Since the limitation of mechanical operation restricted the design of track layouts on the one hand, and tended to require more signal boxes, even lightly used ones, on the other hand, there has always been a desire of railway administrations to increase the distance that remote turnouts can be operated. This requires some kind of power operation of points and signals. The principal means of power operation include hydraulic, pneumatic and electric.
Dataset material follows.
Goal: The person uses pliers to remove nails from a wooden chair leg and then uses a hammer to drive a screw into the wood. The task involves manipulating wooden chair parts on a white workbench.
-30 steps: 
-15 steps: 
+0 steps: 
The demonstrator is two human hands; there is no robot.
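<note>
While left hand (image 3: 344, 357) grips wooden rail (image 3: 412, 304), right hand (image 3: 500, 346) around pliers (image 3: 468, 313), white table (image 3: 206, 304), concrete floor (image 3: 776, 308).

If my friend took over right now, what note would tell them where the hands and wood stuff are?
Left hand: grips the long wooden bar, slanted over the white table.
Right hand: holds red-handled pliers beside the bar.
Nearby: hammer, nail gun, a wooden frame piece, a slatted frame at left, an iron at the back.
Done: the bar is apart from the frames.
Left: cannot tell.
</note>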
More recently with the increase in weight of rail, and the introduction of high speed turnouts with finer angles requiring multiple drives, points have become stiffer and beyond the capability of mechanical drives, forcing the introduction of point machines if not already done so.

== Principle ==
Modern point machines have an electric motor and gears to convert the rotational motion of the motor into the linear motion required to switch the points. The gear assembly also provides the required transmission ratio so that it can generate necessary force to move switch blades. The machine performs the following functions:
1. Moving switch blades
2. Locking the blades
3. Detection and proving the position of blades

== Point machine conversion - manual to motorized ==

A point machine conversion system consists of a remotely controlled device attached to an existing manually operated point that allows the shunter/driver to remotely operate hand points with a radio handset. Each converter can be used as a stand-alone or multiple units can be installed operating together with routing.

== In-tie unit ==

The latest development is to mount the switch motor inside a faux railroad tie ( sleeper) where it is relatively hidden from damage from track maintenance machines.